A Manaia hook is a symbol of good luck and spiritual protection. The Manaia (or spiritual guardian) is the profile of a Tiki. This is symbolic of being half in this world and half in the spirit world.
This style of hook can be traced back to the Māori mythological origins of New Zealand where it is described that the demigod Māui 'fished' up the North Island of New Zealand (which is shaped like a stingray) with the jawbone of his grandmother, Murirangawhenua. (1)
The fish hook signifies abundance, nourishment, and strength. As such it attracts the energies of peace, prosperity, and good health. A fishhook is a symbol that provides safe journey over water. Therefore it is considered a good luck charm by travellers and seafarers.
This Manaia Hook has an inlay of Paua for the eyes. The koru on the front and back of the carving represents the flow of healing energy that pervades all atoms within space. Our job is to tap into this energy.
The koru symbol is common in New Zealand and is inspired by the unfurling of the new fern fronds. Meanings associated with this are new growth, new beginnings and awakening.
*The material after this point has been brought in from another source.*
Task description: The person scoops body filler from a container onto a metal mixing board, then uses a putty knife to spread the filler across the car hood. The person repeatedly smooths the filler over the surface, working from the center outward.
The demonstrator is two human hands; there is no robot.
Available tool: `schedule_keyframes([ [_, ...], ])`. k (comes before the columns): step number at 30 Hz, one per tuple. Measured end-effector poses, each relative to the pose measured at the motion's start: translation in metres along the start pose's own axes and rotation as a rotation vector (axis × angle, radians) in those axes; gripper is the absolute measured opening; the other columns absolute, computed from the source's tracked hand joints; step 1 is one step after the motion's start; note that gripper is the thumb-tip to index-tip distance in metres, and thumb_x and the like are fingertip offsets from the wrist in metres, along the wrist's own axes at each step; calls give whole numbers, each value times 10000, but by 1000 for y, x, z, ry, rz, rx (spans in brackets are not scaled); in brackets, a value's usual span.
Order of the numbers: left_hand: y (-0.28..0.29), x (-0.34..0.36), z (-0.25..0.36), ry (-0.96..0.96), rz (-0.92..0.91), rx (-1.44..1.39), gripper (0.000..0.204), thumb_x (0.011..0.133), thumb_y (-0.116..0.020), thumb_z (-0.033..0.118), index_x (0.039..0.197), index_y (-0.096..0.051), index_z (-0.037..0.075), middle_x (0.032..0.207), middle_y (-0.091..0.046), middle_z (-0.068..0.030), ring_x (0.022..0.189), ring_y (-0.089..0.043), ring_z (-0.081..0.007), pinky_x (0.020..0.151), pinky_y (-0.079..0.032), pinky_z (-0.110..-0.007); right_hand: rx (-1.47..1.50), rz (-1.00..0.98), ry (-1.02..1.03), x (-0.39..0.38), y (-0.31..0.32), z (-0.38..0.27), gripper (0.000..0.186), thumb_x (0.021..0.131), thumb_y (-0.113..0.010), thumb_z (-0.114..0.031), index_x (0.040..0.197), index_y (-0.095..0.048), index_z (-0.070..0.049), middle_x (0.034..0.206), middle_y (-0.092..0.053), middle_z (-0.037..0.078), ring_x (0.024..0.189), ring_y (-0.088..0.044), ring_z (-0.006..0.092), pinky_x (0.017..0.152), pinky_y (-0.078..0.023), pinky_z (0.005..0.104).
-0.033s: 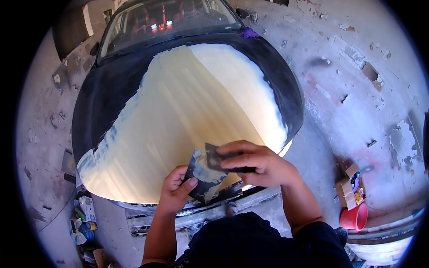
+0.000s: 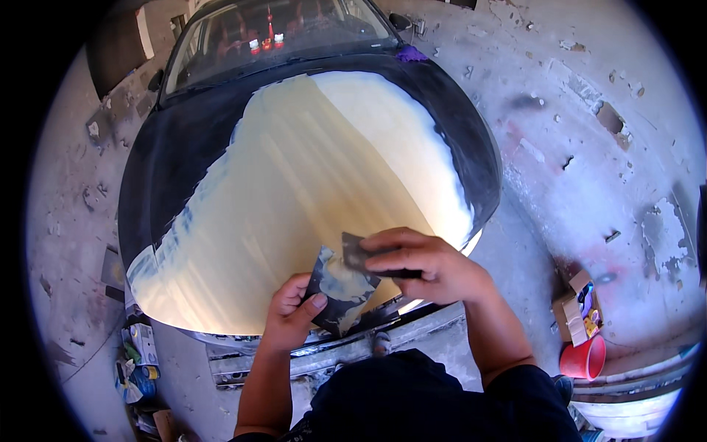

It comes with an officially signed certificate of authenticity and has been registered with my database of work.
I sincerely hope you enjoy the carving and over time come to fully understand all the various layers of meaning imbued in this creation.
I wish you and your family the deepest peace and happiness.
Hei konā rā (goodbye)
Database Reference: 000-116
Note 1 - Paul Meredith, 'Te hī ika – Māori fishing - Tangaroa, god of the sea', Te Ara - the Encyclopedia of New Zealand, http://www.TeAra.govt.nz/en/te-hi-ika-maori-fishing/page-1 (accessed 8 September 2016)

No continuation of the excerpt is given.